Dal 7 agosto 2026, in occasione del 150° anniversario della nascita di Margaretha Geertruida Zelle, universalmente nota come Mata Hari, Rai Teche rende disponibile su RaiPlay lo sceneggiato in quattro puntate “Dossier Mata Hari“, realizzato negli studi Rai di Milano e trasmesso per la prima volta sul Programma Nazionale nel luglio 1967.

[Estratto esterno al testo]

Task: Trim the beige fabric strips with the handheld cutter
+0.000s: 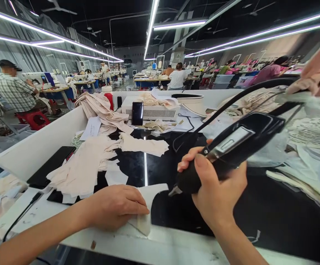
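Note:
My right hand (217, 184) is wrapped round a black corded hand tool (231, 140) with a silver plate on its side. Its pointed metal tip (174, 191) faces down and left, just right of a small cream fabric piece (146, 195). My left hand (116, 206), fingers together, holds that piece down at the front edge of the black tabletop, hiding part of it. Just beyond my left hand are a loose fabric scrap (115, 173) and a layered pile of cut cream fabric (77, 162). Another cream strip (145, 144) lies farther back.
A black cord (231, 99) loops from the tool to another hand (314, 75) at upper right. A phone (137, 113) leans against a vented white box (154, 110). A dark flat device (52, 165) lies left. Fabric bundles (311, 136) crowd the right side; white boards (38, 143) edge the table.

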### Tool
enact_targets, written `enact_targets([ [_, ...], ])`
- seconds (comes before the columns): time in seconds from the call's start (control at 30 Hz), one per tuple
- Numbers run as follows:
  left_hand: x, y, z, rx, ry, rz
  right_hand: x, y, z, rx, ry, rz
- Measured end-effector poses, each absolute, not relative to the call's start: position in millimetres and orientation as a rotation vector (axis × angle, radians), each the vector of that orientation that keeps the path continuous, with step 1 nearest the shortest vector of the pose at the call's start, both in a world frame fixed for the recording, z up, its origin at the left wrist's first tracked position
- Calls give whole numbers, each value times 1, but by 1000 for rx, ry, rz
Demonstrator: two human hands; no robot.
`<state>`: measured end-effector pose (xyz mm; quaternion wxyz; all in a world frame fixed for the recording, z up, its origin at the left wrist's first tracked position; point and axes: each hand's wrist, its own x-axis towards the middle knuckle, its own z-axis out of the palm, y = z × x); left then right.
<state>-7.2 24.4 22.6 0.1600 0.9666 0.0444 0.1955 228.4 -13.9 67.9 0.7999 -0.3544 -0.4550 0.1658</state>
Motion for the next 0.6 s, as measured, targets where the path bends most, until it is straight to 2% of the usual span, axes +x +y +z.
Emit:
enact_targets([
  [0.27, 38, 33, 16, 2965, 317, 796, 245, 13, 63, -787, -946, 310],
  [0.6, 57, 43, 3, 3140, 426, 602, 241, 17, 60, -774, -978, 338],
])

Scritto per la Rai da Bruno Di Geronimo e Mario Landi, che ne firma anche la regia, Dossier Mata Hari unisce il rigore del racconto storico alla forza narrativa dello sceneggiato televisivo. Nel cast figurano, tra gli altri, Cosetta Greco, Gabriele Ferzetti, Evi Maltagliati, Paolo Carlini, Antonio Pierfederici e Nando Gazzolo.
Lo sceneggiato ripercorre la vicenda di una delle figure più enigmatiche del Novecento: nata nei Paesi Bassi come Margaretha Zelle, divenuta celebre come danzatrice esotica e consacrata dalla leggenda come la più famosa spia della Prima guerra mondiale. Un personaggio che ancora oggi continua a incarnare il fascino del mistero e dell’ambiguità.
La narrazione si fonda su un’approfondita ricerca documentaria che si avvale di fonti storiche autentiche: atti dei servizi segreti francesi, corrispondenza privata, verbali degli interrogatori e del processo, articoli di stampa e testimonianze dirette di chi conobbe Mata Hari.
La vicenda si sviluppa lungo un arco di tredici anni, dalla Belle Époque agli sconvolgimenti del primo conflitto mondiale. Inseguendo il sogno di una vita fatta di successo, lusso e indipendenza, Mata Hari si trova progressivamente coinvolta negli eventi che travolgeranno l’Europa e segneranno tragicamente il suo destino.
Ogni puntata è introdotta da Riccardo Cucciolla, che accompagna il pubblico attraverso i documenti e i fatti reali alla base della ricostruzione televisiva.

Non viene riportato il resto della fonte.